Pictures aside, the data must be reproduced exactly.
INFORMATION SUPPLIED below:
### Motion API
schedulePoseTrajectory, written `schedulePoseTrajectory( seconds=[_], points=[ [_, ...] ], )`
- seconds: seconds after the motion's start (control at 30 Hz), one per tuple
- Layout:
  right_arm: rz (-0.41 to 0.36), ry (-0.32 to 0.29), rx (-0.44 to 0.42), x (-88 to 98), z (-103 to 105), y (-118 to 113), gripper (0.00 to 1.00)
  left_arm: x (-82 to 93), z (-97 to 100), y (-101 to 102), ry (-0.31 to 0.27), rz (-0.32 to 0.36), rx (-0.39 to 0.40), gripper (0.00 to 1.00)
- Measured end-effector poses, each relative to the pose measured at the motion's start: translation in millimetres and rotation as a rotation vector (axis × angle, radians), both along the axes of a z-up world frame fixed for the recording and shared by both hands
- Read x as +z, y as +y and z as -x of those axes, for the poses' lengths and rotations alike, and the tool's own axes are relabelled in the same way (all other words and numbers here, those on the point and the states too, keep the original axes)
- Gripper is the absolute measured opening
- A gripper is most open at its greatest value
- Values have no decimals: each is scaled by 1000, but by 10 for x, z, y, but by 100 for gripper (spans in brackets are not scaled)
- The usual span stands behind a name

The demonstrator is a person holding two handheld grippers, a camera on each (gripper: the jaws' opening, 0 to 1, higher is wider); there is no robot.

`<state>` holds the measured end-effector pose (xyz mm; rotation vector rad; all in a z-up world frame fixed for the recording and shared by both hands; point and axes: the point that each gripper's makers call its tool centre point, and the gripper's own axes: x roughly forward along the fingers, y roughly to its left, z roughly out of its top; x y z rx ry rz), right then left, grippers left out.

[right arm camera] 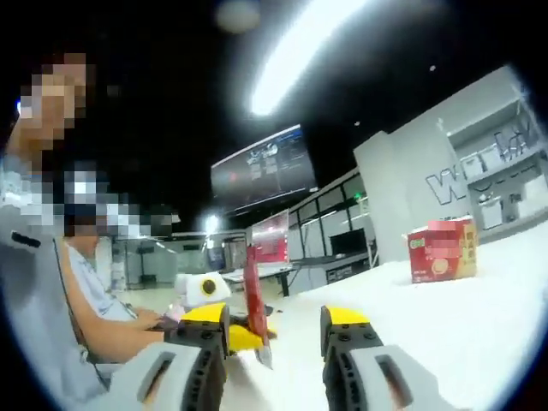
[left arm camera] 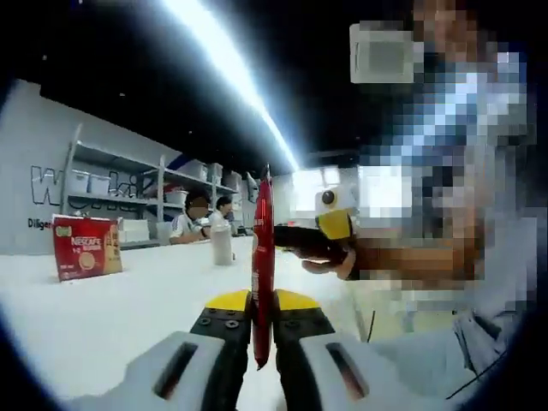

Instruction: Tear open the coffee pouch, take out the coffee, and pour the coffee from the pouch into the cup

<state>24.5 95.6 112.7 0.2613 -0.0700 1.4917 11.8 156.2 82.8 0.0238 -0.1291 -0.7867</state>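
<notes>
My left gripper (left arm camera: pixel 264 330) has its jaws closed on the red pouch (left arm camera: pixel 263 257), held upright above the desk (left arm camera: pixel 111 308) with its long axis vertical, while my right gripper (right arm camera: pixel 274 338), jaws open, stands beside its upper part, nearer the tear.

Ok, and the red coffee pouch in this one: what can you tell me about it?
The coffee pouch is a slim red stick sachet, glossy like foil or plastic, seen edge-on in the left gripper view. It stands upright above the white table, its lower part clamped between the yellow-tipped jaws of the left hand-held gripper. Its top tapers to a point and looks unopened. In the right gripper view it hangs between the open jaws of the right hand-held gripper, near the left jaw; contact there is unclear.
</notes>
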Motion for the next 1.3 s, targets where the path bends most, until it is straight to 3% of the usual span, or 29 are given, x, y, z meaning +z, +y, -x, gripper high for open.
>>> schedulePoseTrajectory(
  seconds=[0.17,0.23,0.37,0.47,0.6,0.7,0.83,1.07,1.13,1.3],
  points=[
    [4,46,-36,-251,-97,-97,42,-60,-62,269,40,9,70,12],
    [62,42,-68,-392,-155,-107,42,-50,-141,416,70,37,124,12],
    [78,-44,-70,-331,-169,-85,41,-57,-226,501,53,30,145,12],
    [76,-37,-67,-370,-206,-94,40,-129,-230,464,65,8,138,12],
    [87,-44,-31,-398,-90,-79,32,-157,-196,392,68,-17,127,12],
    [109,-73,-28,-433,-36,-51,32,-161,-179,382,62,-26,116,12],
    [114,-88,-42,-440,-39,-38,33,-121,-184,429,61,4,118,12],
    [57,-49,-91,-349,-141,-98,31,-34,-132,432,48,59,106,12],
    [59,-42,-101,-355,-165,-95,32,27,-95,417,8,69,104,12],
    [63,-41,-112,-372,-180,-95,32,-17,-121,430,43,72,108,12]
  ],
)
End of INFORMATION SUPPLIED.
> SOLVED PROBLEM:
### Motion API
schedulePoseTrajectory, written `schedulePoseTrajectory( seconds=[_], points=[ [_, ...] ], )`
- seconds: seconds after the motion's start (control at 30 Hz), one per tuple
- Layout:
  right_arm: rz (-0.41 to 0.36), ry (-0.32 to 0.29), rx (-0.44 to 0.42), x (-88 to 98), z (-103 to 105), y (-118 to 113), gripper (0.00 to 1.00)
  left_arm: x (-82 to 93), z (-97 to 100), y (-101 to 102), ry (-0.31 to 0.27), rz (-0.32 to 0.36), rx (-0.39 to 0.40), gripper (0.00 to 1.00)
- Measured end-effector poses, each relative to the pose measured at the motion's start: translation in millimetres and rotation as a rotation vector (axis × angle, radians), both along the axes of a z-up world frame fixed for the recording and shared by both hands
- Read x as +z, y as +y and z as -x of those axes, for the poses' lengths and rotations alike, and the tool's own axes are relabelled in the same way (all other words and numbers here, those on the point and the states too, keep the original axes)
- Gripper is the absolute measured opening
- A gripper is most open at its greatest value
- Values have no decimals: each is scaled by 1000, but by 10 for x, z, y, but by 100 for gripper (spans in brackets are not scaled)
- The usual span stands behind a name

The demonstrator is a person holding two handheld grippers, a camera on each (gripper: the jaws' opening, 0 to 1, higher is wider); there is no robot.

`<state>` holds the measured end-effector pose (xyz mm; rotation vector rad; all in a z-up world frame fixed for the recording and shared by both hands; point and axes: the point that each gripper's makers call its tool centre point, and the gripper's own axes: x roughly forward along the fingers, y roughly to its left, z roughly out of its top; x y z rx ry rz), right then left, grippers left out.

[right arm camera] 
[left arm camera] 

Instruction: Tear open the coffee pouch, take out the coffee, and pour the coffee from the pouch into the cup

<state>24.5 95.6 112.7 0.2613 -0.0700 1.4917 11.8 156.2 82.8 0.0238 -0.1291 -0.7867</state>
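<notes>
My left gripper (left arm camera: pixel 264 330) has its jaws closed on the red pouch (left arm camera: pixel 263 257), held upright above the desk (left arm camera: pixel 111 308) with its long axis vertical, while my right gripper (right arm camera: pixel 274 338), jaws open, stands beside its upper part, nearer the tear.

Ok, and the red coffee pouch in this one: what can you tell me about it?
The coffee pouch is a slim red stick sachet, glossy like foil or plastic, seen edge-on in the left gripper view. It stands upright above the white table, its lower part clamped between the yellow-tipped jaws of the left hand-held gripper. Its top tapers to a point and looks unopened. In the right gripper view it hangs between the open jaws of the right hand-held gripper, near the left jaw; contact there is unclear.
</notes>
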Motion for the next 1.3 s, targets where the path bends most, until it is straight to 3% of the usual span, or 29 are given, x, y, z meaning +z, +y, -x, gripper high for open.
>>> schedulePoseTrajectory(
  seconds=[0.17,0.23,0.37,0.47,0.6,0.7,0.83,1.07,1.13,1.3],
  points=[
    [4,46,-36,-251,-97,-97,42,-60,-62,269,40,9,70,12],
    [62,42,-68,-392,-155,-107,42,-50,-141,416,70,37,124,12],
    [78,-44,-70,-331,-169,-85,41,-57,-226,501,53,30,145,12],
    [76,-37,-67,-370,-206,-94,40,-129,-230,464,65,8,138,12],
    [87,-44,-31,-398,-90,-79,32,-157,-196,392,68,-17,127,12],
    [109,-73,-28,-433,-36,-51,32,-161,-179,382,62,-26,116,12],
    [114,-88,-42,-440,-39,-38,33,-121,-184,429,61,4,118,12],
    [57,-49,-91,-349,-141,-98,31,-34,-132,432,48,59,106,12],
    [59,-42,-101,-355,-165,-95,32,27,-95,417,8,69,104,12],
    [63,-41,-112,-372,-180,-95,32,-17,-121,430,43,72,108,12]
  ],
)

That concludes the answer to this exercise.